El libro del Picaflor
–Picaflor, ¿cómo estuvo la jornada en la calle Guayabo?
–Muy ajetreada. Desde muy temprano hubo reuniones, entrevistas, visitas, comisiones sesionando en diferentes salas. Ayer, parecía la AUF de hace diez años atrás, recobró su vida interior.
–¿Novedades?
–Hubo una que a usted le puede resultar insignificante pero para el plumífero fue gratificante.
–Cuente, cuente.
–El gerente deportivo, se anotó un golazo anoche… A las 21.20 cuando se retiraba de la Asociación, lo hacía en compañía del presidente Figueredo.
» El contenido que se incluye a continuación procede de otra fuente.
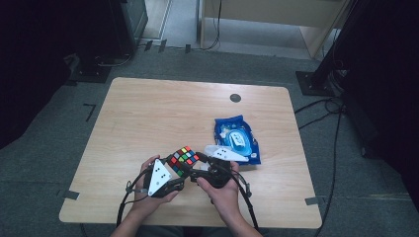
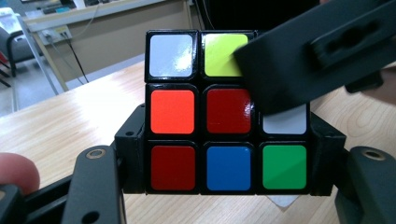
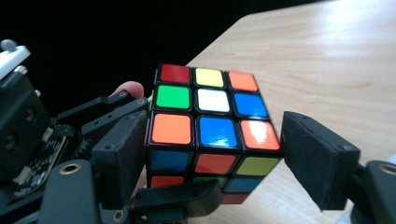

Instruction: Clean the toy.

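The one glossy plastic puzzle cube with black edges and coloured square stickers [image 2: 228, 112] sits squarely between the two black jaws of the left gripper [image 2: 228, 158], whose pads clamp its lowest layer from either side, so this gripper is clenched on the cube and holds it up off the pale wooden table [image 1: 148, 113]. In the left gripper view the facing side shows nine stickers in three rows: white and yellow on top, orange, dark red and white in the middle, dark red, blue and green at the bottom. One jaw of the other gripper covers the top corner of that face.

In the right gripper view the same cube lies between the right gripper [image 3: 205, 154]'s two matte, foam-faced jaws, at the level of the cube's upper layers. The near pad lies right against the cube's side, while the far pad stands a little off the opposite corner with table showing in the gap. These jaws are released, pressing nothing.

From the high view there are two grippers, each with a grey three-cornered plate and a trailing black cable, held in two hands at the near edge of the table. Just beyond the right gripper lies one soft, crinkled blue plastic pack of wipes with a white oval lid [image 1: 237, 138], flat on the wood. A small round dark disc [image 1: 235, 98] sits near the far edge.
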`<action>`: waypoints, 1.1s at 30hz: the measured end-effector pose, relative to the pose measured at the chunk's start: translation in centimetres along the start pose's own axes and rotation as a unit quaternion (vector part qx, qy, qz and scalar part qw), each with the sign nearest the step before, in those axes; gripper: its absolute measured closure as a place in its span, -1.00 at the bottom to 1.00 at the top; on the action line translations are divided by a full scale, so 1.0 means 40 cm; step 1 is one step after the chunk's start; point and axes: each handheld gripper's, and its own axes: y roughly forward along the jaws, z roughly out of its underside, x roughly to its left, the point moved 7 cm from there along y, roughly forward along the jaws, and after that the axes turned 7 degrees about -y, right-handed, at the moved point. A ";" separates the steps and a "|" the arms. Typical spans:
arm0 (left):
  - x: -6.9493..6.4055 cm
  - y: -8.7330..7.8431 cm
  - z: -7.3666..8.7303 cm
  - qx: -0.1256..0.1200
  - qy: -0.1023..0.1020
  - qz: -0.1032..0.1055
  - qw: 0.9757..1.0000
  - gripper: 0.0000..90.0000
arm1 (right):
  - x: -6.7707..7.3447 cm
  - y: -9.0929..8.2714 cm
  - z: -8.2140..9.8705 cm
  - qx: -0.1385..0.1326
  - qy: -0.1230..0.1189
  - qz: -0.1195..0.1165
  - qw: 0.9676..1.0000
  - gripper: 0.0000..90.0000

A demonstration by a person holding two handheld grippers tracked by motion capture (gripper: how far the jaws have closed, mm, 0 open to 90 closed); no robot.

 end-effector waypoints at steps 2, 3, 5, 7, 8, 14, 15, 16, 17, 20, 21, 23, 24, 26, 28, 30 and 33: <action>-0.006 0.001 0.000 0.000 0.001 0.002 1.000 -0.24 | 0.002 0.002 0.005 0.003 0.014 -0.010 1.000 -0.33; -0.008 0.001 0.000 -0.002 -0.001 0.003 1.000 -0.24 | 0.003 0.002 0.005 0.003 0.018 -0.015 1.000 -0.30; -0.009 0.002 -0.001 -0.003 -0.007 0.009 1.000 -0.24 | 0.001 0.000 0.004 0.003 0.029 -0.020 0.999 -0.26; -0.010 0.004 0.001 0.000 -0.016 0.020 1.000 -0.24 | 0.000 -0.005 0.002 0.006 0.042 -0.029 0.999 -0.24; -0.010 0.005 0.002 0.000 -0.016 0.022 1.000 -0.25 | -0.002 -0.007 0.002 0.009 0.041 -0.026 0.999 -0.24; -0.007 -0.004 0.006 0.000 -0.017 0.057 0.998 -0.34 | -0.009 -0.014 -0.004 0.011 0.031 -0.011 0.999 -0.23; -0.008 -0.006 0.011 0.006 -0.007 0.059 0.998 -0.37 | -0.015 -0.018 -0.009 0.008 0.030 -0.009 0.999 -0.23; -0.008 -0.006 0.014 0.010 0.000 0.057 0.998 -0.39 | -0.022 -0.026 -0.018 0.003 0.035 -0.006 0.999 -0.23; -0.005 -0.005 0.022 0.018 0.011 0.053 0.998 -0.40 | -0.027 -0.030 -0.023 0.000 0.035 -0.003 0.999 -0.23; 0.007 -0.004 0.035 0.028 0.026 0.041 0.998 -0.39 | -0.035 -0.045 -0.035 0.001 0.032 -0.001 0.999 -0.23; 0.015 -0.003 0.039 0.031 0.029 0.034 0.999 -0.38 | -0.035 -0.047 -0.036 0.003 0.030 -0.002 1.000 -0.23; 0.028 -0.005 0.040 0.034 0.033 0.024 0.999 -0.37 | -0.034 -0.048 -0.034 0.012 0.023 -0.002 1.000 -0.23; 0.032 -0.005 0.039 0.033 0.032 0.022 0.999 -0.37 | -0.032 -0.047 -0.031 0.019 0.025 -0.004 1.000 -0.23; 0.038 -0.008 0.038 0.033 0.032 0.018 0.999 -0.36 | -0.031 -0.042 -0.027 0.028 0.025 -0.010 0.999 -0.23; 0.039 -0.009 0.039 0.033 0.038 0.019 0.999 -0.36 | -0.028 -0.038 -0.021 0.037 0.025 -0.013 0.999 -0.23; 0.035 -0.008 0.038 0.031 0.040 0.022 0.998 -0.35 | -0.026 -0.035 -0.018 0.042 0.024 -0.017 0.999 -0.23; 0.028 -0.007 0.037 0.034 0.049 0.026 0.998 -0.34 | -0.022 -0.030 -0.016 0.046 0.021 -0.017 0.999 -0.24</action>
El Picaflor estaba a la espera que finalizara una reunión de la Mesa Ejecutiva de la «B», parado como poste de teléfono en la puerta en el momento que el presidente y el gerente deportivo se retiraban.
–¿Lo saludaron?
–El presidente no, porque además, si lo hace, El Picaflor no le responde el saludo. Delo por hecho… Sin embargo, el gerente deportivo, se detuvo, y le estrechó la mano al Troquílido, en un gesto que vale la pena destacar porque muchos de los allegados al presidente, en los últimos tiempos, han perdido la memoria y se hacen los sotas cuando están en la AUF para no comprometerse.
–No me diga. Anótele un punto a favor del gerente deportivo.
–Aunque el plumífero sabe muy bien que Figueredo le debe de haber recriminado ese gesto de cortesía y buena educación, lo quiere destacar porque en más de una oportunidad le ha pegado duro a Osvaldo Giménez.
–¿ Novedades?
–Mire, usted sabe que cuando el río suena…
–¿Qué pasó?… ¿Qué pasó?
–Desde hace unos días, ha empezado a circular un rumor –leáse bien un rumor– que sería sustituido el flamante fefe de Prensa de la AUF.
— ¡Cómo!
–Como acaba de leerlo. Hay dirigentes que tienen un cargo de conciencia con Hugo Peyre porque saben que lo borraron mal. La designación del señor Heber Américo González, avalada por Tenfield y en especial por el «Kaiser» Passarella, ahora empezó a ser cuestionada en el mismo seno de la AUF. Un informante de lujo que tiene El Picaflor le comentó anoche que una persona muy influyente en la actual estructura de la Asociación, le bajó el pulgar al jefe de Prensa.
–¿No piensa identificarlo?
–Por ahora no… Prudencia.
–Pero el cargo de jefe de Prensa parece que está maldecido por «garabato»; todos los que estuvieron en él, terminaron en la calle.
–Es lamentable pero es muy cierto. Lo que le llama la atención al plumífero es que ese rumor hace varios días que está circulando dentro de los corrillos de la Asociación y nadie lo ha desmentido. A lo mejor hoy, sale algún neutral a desmentir la versión pero el Troquílido sospecha que a Heber Américo González, ya le están preparando el entierro de lujo. Después del partido en Santiago si a la Selección le va mal, que vaya buscando otro laburo porque le van a serruchar el piso.
–¡Qué hipocresía hay en el fútbol!
–Recién ahora se ha dado cuenta. Chocolate por la noticia. El Picaflor conoce muy bien los bueyes con los que ara diariamente por lo tanto no se sorprende. Los cuestionamientos a la labor del jefe de Prensa son voz populi en la Asociación; si a eso le suma que su presencia nunca fue bien acogida, su futuro laboral es incierto. A Peyre le ocurrió lo mismo, cuando él pensaba que estaba más firme que nunca, lo tapó la ola y pese a las promesas que Figueredo hizo públicas –al Toto Da Silveira, por ejemplo– todavía está esperando su reintegro al cargo. En fin.